На том свидетеля отпустили, и его место заняла племянница погибшей медсестры Екатерина Красильникова.
Это оказалась высокая полноватая девушка, красивая той здоровой чистой и естественной красотой юности, в существование которой молодежь наотрез отказывается верить, начесывая челки и подводя глаза жирными черными стрелами.
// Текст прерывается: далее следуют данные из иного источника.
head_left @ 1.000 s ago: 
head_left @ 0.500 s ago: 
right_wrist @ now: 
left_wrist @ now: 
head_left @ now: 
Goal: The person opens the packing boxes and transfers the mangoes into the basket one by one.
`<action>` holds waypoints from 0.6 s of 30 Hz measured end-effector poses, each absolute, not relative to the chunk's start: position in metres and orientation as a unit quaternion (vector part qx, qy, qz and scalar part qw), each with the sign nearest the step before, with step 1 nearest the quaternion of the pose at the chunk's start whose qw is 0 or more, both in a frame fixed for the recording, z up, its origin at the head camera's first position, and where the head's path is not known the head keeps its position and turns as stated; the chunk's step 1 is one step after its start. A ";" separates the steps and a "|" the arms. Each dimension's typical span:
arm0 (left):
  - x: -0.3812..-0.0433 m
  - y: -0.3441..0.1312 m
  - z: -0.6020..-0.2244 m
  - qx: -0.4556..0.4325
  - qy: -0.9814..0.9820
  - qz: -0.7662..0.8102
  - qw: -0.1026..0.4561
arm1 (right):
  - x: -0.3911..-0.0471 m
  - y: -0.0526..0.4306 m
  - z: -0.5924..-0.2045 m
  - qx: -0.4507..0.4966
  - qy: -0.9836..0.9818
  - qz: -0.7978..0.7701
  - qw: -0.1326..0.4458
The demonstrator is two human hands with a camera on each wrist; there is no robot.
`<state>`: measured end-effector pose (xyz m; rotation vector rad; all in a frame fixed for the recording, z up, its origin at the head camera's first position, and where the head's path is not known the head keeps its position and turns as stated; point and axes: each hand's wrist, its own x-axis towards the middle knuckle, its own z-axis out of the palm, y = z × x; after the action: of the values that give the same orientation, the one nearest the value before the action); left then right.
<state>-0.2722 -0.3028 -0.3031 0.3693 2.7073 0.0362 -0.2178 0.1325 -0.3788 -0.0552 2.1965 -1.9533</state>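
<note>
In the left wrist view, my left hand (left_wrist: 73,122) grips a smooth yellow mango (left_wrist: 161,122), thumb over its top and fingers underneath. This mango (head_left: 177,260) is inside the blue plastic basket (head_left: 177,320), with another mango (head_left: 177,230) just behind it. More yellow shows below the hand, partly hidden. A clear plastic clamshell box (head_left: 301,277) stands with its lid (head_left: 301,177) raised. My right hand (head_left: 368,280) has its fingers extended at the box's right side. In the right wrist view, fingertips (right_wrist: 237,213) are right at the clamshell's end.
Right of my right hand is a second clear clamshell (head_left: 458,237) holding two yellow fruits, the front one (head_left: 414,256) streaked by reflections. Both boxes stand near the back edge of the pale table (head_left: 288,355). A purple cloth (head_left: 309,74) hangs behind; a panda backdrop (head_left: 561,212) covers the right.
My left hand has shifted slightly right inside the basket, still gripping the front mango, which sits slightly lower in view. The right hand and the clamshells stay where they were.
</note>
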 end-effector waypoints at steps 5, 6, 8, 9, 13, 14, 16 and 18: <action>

Гладко причесанная, без косметики, с румяными от мороза щеками, одетая в простую блузку и клетчатую юбку, свидетельница была очень приятна глазу. Кошкин так прямо приосанился и посмотрел на девушку с интересом, причем в глазах его читалось не просто одобрение педагогом надлежащего внешнего вида. Ирина про себя улыбнулась.
Екатерина рассказала, что жила с мамой и с тетей Любой, но когда ей исполнилось девять, мама погибла, и с тех пор ее воспитывала тетка. Других родственников у них не было, отец умер еще до Катиного рождения, так что тетя Люба полностью заменила ей мать.
– Вы считаете, что подсудимый виновен в смерти Любови Петровны?
Екатерина вздохнула и опустила взгляд. Достала из-за обшлага блузки носовой платочек и принялась комкать его в руках.
– Что я? Мое мнение ничего не значит. Какая разница, злюсь я или нет, а надо судить по справедливости.
Ирина почувствовала, как ее симпатия к девушке испаряется, словно вода с раскаленной сковородки. Эта сопля будет еще учить, как надо судить! По справедливости, оказывается, а Ирина-то без подсказок малолетней ханжи прямо бы и не знала, что и делать.
– Отвечайте на вопрос по существу, – сказала она сухо.